If I gave "The Hobbit: An Unexpected Journey" a 6 out of 10, I'd have to give "The Hobbit: The Desolation of Smaug" an 8 out of 10. It was a much better, more tightly written film, despite the highly disappointing and somewhat nonsensical fight sequence at the end.*** True: it was also more obviously Peter Jackson's baby, less beholden to Tolkien this time around than the previous film was. But what can we do about that? My solution, while watching the movie, was just to roll with events. Tauriel? OK, she's in, and she's kinda cute, and that whole Tauriel/Kili subplot added a new, albeit mildly distracting, wrinkle to the plot. Gandalf's side trip to Dol Guldur? Sure, there's no titanic fight with Sauron in the novel, but it was a visual treat in the movie. By offering so many implicit and explicit references to "Lord of the Rings," Jackson is tying the new trilogy firmly to the previous one, making them into a single, enormous whole. In doing this, he risks losing the "children's story" dimension of Tolkien's little novel, but I'd say Jackson has long passed the point of no return in his choice to serve his own artistic vision and not create a second homage/tribute.

I do wonder, though, what this trilogy could have become with Guillermo del Toro at the helm, as originally planned. If you saw "Hellboy II," then you know that del Toro already has his own vision of what an elf is and is capable of. Jackson's Elves are a lot like Vulcans in the Star Trek series: at times intellectual, at times intensely passionate, and always phenomenally strong, agile, perceptive, and logical.
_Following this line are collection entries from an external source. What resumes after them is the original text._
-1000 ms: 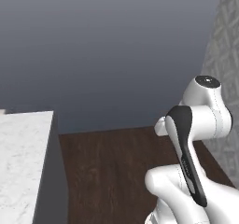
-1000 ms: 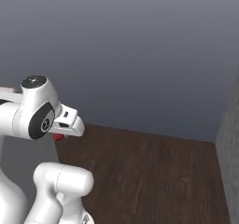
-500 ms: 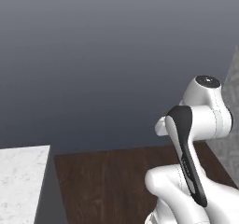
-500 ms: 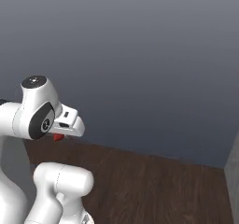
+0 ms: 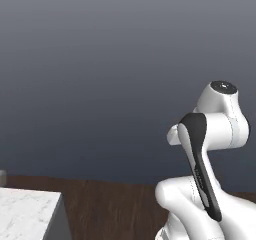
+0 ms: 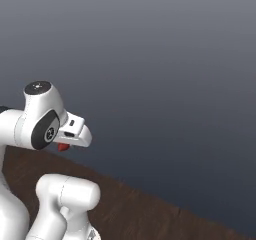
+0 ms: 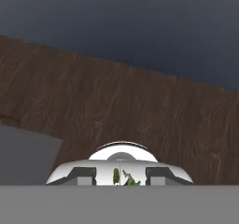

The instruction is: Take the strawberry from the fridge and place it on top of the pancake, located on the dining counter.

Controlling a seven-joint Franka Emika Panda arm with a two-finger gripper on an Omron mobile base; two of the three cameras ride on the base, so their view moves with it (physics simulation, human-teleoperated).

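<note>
Right base view: gripper (image 6: 64, 145) pinches the strawberry (image 6: 63, 147); the dining counter (image 5: 25, 215), apparently, lies low to the left.

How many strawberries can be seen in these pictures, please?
1. The strawberry is a small red shape under the hand in the right base view, seemingly held in the shut tool. Others may be hidden elsewhere.
</note>
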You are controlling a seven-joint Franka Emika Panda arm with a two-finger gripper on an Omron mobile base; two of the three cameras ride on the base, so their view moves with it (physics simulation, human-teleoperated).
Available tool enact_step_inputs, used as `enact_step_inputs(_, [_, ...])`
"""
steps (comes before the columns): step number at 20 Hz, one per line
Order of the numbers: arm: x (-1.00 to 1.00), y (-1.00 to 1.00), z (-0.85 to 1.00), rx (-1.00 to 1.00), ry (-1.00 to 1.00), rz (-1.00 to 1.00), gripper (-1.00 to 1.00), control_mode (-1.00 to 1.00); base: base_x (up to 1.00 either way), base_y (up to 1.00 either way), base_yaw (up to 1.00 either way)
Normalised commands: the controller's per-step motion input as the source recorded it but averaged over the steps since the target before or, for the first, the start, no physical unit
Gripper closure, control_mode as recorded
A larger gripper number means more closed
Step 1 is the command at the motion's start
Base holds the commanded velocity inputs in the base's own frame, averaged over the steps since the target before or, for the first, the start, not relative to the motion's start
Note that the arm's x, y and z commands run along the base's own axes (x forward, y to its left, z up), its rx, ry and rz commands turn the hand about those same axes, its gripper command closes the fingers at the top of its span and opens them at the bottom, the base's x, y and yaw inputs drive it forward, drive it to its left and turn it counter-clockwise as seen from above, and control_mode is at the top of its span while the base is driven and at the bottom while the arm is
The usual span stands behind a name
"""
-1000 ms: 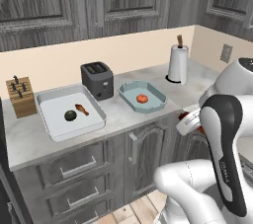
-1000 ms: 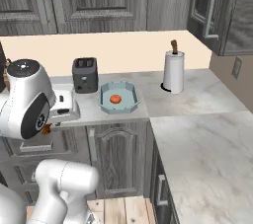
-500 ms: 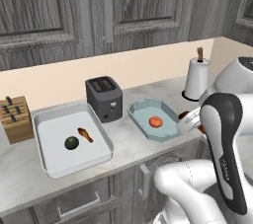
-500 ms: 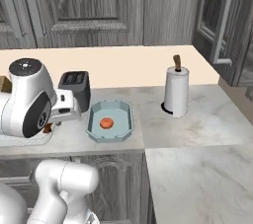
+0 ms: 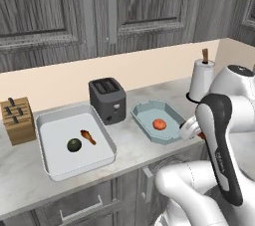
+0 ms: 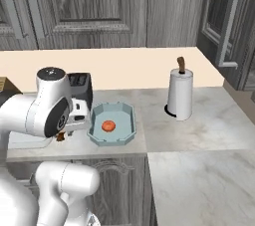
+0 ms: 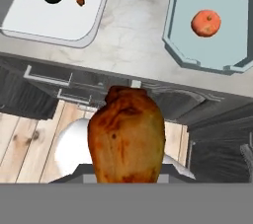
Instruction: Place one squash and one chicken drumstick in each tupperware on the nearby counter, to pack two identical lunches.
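Two tubs: both sit on the counter (image 5: pixel 134 145), toaster between them at the back, so left to right it goes like this.
Knife block (image 5: pixel 17 119): far left against the wall, just beside the white tub.
White tub (image 5: pixel 50 125): big rectangular one with the grey rim, already holding one of each.
Green squash (image 5: pixel 74 145): inside the white tub, near the middle.
Small drumstick (image 5: pixel 88 136): in the same tub, just right of the green squash, close but looks apart from it.
Toaster (image 5: pixel 108 99): black, slots up, behind the gap between the tubs.
Blue tub (image 5: pixel 144 115): pale octagonal one, right of the toaster, near the counter's front edge.
Orange squash (image 5: pixel 159 124): alone in the blue tub, roughly centred.
Gripper (image 5: pixel 191 129): hangs off the front right of the blue tub, out past the counter edge, mostly hidden by the arm in the base views.
Held drumstick (image 7: pixel 126 136): fat glossy end fills the lower middle of the hand view, pinched in the gripper, over the cabinet fronts and floor rather than over the tub.
Paper towel roll (image 5: pixel 200 81): upright at the far right by the wall.
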Motion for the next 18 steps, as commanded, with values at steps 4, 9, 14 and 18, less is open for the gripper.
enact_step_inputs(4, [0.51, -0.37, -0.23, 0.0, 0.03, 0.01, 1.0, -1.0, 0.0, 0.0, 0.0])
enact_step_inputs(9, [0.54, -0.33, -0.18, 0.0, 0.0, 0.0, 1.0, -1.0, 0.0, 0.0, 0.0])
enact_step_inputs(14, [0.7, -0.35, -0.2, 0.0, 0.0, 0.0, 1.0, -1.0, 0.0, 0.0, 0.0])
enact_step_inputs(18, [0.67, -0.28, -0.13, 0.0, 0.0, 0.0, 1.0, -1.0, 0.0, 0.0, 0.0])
Del Toro's elves are more gritty, less analytical, less serene and mystical, perhaps more vicious, perhaps more cruel, and certainly more elemental. What would a "deltorovian" spin on this trilogy have been like?
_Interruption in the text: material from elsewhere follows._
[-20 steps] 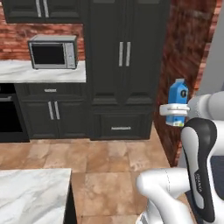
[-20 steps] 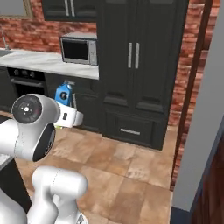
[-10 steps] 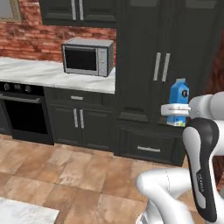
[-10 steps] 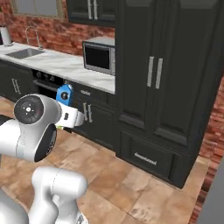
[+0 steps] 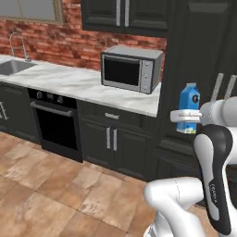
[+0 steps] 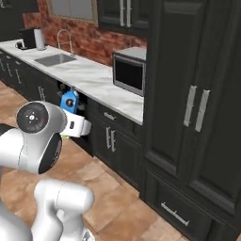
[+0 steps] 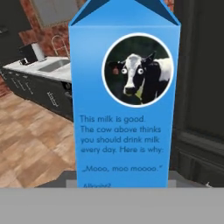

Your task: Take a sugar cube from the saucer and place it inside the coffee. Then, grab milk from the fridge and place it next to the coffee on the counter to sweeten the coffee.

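Note:
The milk is a blue gable-top carton, held upright in the air with my gripper shut on its lower part. From the other side, the milk stands above my white hand, with my gripper closed around it. In the hand view the milk is close up, showing its round cow picture, and its base hides my fingers. The white marble counter runs along the brick wall, also seen as the counter. The sugar cube, the saucer, the coffee and the fridge are out of view.
A silver microwave sits on the counter by the tall dark cabinets. A sink with a faucet lies further along, and a black oven is under the counter. Tiled floor lies open before the cabinets.
The whole picture has slid to the right as the base turned left. The microwave counter and sink have come into view. The milk stays in my gripper in the same pose.

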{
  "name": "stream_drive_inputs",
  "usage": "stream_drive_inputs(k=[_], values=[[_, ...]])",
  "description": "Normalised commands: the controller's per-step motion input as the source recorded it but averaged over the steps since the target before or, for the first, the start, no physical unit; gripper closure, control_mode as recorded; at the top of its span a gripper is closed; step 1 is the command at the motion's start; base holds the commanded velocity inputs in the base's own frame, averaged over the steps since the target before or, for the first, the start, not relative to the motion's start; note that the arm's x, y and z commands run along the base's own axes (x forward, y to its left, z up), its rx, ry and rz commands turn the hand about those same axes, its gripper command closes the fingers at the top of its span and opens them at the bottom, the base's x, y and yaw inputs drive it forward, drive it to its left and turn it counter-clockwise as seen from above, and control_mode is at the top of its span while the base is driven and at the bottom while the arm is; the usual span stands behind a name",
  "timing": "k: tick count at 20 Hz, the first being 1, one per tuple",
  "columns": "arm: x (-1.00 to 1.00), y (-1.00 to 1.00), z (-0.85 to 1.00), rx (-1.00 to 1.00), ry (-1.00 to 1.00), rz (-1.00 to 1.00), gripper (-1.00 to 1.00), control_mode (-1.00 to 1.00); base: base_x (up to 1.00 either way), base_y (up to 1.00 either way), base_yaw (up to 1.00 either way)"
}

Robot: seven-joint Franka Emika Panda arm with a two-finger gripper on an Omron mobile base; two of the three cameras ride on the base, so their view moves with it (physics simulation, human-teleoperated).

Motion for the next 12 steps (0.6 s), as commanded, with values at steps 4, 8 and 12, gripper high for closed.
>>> stream_drive_inputs(k=[4,8,12], values=[[0.0,0.0,0.0,0.0,0.0,0.0,1.0,1.0,1.0,0.56,0.26],[0.0,0.0,0.0,0.0,0.0,0.0,1.0,1.0,1.0,0.66,0.2],[0.0,0.0,0.0,0.0,0.0,0.0,1.0,1.0,1.0,0.7,0.18]])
*In the movie version of the story, Bilbo's voiceover narration conflates Erebor (the name of the mountain) with the Kingdom Under the Mountain. As Bilbo tells it, Erebor is the Kingdom Under the Mountain.

**In Jackson's "The Two Towers," Aragorn falls over a cliff during a fight, generating another non-canonical tangent. Eowyn, who is enamored of Aragorn, does her share of hand-wringing as the fate of Aragorn is left uncertain. Some complainers disliked the Eowyn/Aragorn thread, but if you've read Tolkien's trilogy, then you know that Tolkien actually does spend time inside Eowyn's head, focusing both on her romantic feelings for Aragorn and her desire to be more than a "shield maiden" who hangs back from the main battle. Jackson did well to pick up on these themes, which served to make Aragorn's character more complex than he would otherwise have been.

***If you think you understand what went on in that fight scene, especially as regards the giant golden statue, please feel free to offer me a film-nerd explanation. I just don't get how the statue suddenly exploded into liquid, with no transitional phase.